What to do. Return the lines of the listing below exactly as they appear, beginning at the one with "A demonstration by" and stopping after the one with "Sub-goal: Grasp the"; do not include pictures.

Supplied material.
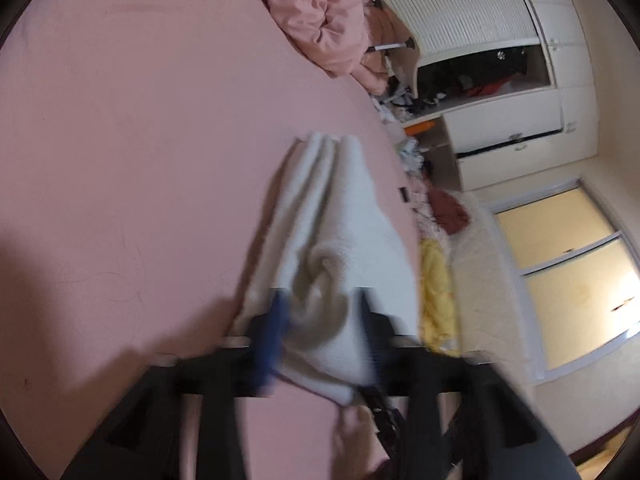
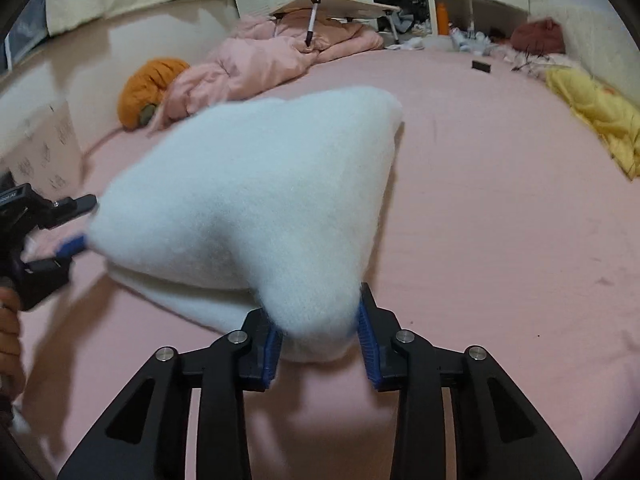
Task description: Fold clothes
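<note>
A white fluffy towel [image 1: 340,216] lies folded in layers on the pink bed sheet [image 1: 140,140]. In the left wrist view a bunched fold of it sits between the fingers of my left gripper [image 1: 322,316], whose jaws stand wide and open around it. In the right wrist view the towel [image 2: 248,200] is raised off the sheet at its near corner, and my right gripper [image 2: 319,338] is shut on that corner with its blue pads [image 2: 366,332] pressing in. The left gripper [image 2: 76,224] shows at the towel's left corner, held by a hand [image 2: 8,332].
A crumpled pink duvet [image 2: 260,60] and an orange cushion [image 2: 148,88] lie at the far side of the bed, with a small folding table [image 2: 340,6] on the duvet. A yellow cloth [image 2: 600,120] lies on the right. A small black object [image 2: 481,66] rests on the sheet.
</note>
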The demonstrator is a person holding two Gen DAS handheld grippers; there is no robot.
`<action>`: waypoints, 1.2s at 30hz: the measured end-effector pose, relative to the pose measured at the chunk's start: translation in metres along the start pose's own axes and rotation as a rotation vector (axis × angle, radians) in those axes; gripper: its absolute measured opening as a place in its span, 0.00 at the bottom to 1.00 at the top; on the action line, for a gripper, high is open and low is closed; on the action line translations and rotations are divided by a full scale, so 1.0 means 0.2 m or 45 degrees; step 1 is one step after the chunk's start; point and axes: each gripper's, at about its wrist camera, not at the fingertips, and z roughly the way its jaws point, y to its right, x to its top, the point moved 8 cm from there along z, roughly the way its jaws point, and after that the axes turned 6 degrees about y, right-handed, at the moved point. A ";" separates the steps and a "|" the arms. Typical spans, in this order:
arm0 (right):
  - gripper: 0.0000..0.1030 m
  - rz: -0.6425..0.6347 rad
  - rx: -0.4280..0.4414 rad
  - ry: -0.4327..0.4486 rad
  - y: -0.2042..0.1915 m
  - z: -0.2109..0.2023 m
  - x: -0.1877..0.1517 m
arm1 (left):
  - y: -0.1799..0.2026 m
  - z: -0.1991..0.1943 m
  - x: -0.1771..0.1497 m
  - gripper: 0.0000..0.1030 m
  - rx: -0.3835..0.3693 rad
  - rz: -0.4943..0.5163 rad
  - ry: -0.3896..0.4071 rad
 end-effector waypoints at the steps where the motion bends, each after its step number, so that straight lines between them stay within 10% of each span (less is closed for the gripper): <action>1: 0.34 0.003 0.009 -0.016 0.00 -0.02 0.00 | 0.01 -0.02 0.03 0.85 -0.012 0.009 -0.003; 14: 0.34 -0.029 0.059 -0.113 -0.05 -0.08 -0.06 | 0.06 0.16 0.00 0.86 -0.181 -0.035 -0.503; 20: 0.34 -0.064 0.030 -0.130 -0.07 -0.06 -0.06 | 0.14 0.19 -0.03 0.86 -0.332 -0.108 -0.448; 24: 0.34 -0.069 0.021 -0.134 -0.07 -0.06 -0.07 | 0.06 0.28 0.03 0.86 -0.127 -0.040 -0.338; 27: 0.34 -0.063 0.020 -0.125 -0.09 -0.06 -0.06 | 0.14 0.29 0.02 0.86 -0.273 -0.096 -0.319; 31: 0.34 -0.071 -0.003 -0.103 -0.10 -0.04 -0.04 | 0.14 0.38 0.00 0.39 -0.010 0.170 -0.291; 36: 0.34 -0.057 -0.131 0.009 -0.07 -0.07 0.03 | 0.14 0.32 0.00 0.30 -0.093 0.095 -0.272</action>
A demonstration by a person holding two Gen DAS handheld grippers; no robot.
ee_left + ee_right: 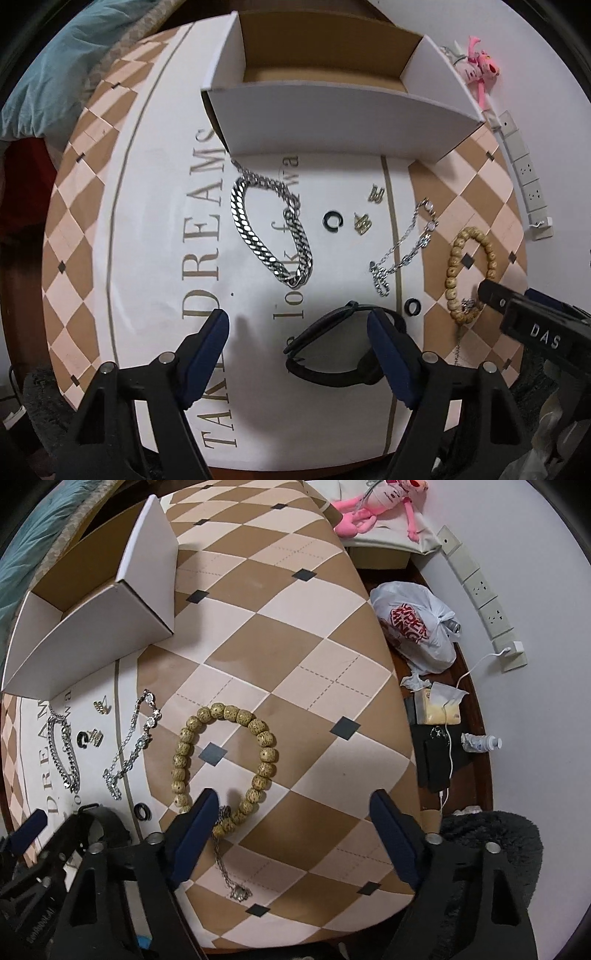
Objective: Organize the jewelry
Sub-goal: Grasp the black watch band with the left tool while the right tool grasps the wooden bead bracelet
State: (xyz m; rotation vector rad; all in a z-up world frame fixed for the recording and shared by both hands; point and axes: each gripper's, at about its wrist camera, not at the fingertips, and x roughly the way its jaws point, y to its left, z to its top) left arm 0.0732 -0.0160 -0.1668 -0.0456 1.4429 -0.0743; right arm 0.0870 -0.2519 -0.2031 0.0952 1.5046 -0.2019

Result of the exercise.
A demonstration by a person holding two Gen DAS handheld grippers; no robot.
ee_left + ee_right: 
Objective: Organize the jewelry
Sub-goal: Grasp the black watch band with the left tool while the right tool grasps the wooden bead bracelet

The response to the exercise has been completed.